One fact that seems to go over participants here is that no one knows everything. The matter is not always black and white, 100% right or 100% false. A good number of posters in this site seem to believe JWs are always 100% false, with no chance of getting some things right. At the same time, they seem to believe that Evangelicals are 100% right. It is most likely that mainstream believers and JWs get some things right and many things wrong. We can´t let hate overrule our judgment. So we have to listen, analyze - different viewpoints.
On the divine name, I tend to agree with Slimboy for a few reasons. First, the evidence of the Divine Name appearing in the original NT is getting stronger with passing years. True, the evidence may not amount to the level needed to sway skeptics, but is enough to make a truth-seeker ponder over the issue.
Secondly, writers throughout history generally strive to honor the original content when quoting from them. Scriptures such as Matthew 22:41-45 which speaks of two Lords as we have it today (being a quote) is obscure and make little sense if Jesus is the ONLY Lord of the Universe. If so, why would he be receiving a COMMAND from the first LORD. By the way, the message of that Scripture in Mat. is repeated throughout the NT. Which leads me to believe the first mention of Lord had God´s name in place.
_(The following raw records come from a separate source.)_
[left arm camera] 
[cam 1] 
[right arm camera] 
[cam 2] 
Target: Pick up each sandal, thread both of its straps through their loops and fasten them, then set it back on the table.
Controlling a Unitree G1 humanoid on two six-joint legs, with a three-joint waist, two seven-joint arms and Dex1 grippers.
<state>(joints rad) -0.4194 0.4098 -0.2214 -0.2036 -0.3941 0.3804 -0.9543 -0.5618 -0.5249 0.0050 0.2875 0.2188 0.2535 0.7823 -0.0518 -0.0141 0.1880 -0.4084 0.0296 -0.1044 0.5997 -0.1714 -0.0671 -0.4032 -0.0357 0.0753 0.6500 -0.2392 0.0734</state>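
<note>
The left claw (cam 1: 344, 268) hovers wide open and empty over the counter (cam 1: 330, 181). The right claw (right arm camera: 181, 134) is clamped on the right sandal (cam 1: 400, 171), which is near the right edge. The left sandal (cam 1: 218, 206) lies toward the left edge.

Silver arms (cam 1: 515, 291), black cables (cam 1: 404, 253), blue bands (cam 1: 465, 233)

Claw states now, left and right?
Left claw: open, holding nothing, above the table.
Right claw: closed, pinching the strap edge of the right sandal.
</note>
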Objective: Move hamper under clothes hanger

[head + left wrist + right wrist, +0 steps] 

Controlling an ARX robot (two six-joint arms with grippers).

Yes, I know that thousands of existing manuscripts don´t show the Divine Name in the NT, other than the abbreviated form at Rev. 19:1. But people overall seem to miss the very important element that they are simply COPIES. A lot could have happened between the original writings and their copies. Like what, you say?
Well, if one were to go over two leading publications that deal with textual-criticism (one by Bruce M. Metzger and the other by Phillip W. Comfort), the careful observer would notice that many of the readings in doubt in the NT deal precisely with the confusion around the identity of God and Christ beginning shortly after the apostles . There was obviously a tug of war between two main factions, one spent trying to elevate Christ to Godś level, and the other one trying to conserve Jewish monotheism at its core. Who won the debate? Apparently those favoring Christ as the replacement of Jehovah, instead of Christ being represented as God´s apostle. (Hebrews 3:1) The Trinity eventually took over the minds of the religious world tainted by Greek philosophy. (John 12:31; 2 Cor. 4:4)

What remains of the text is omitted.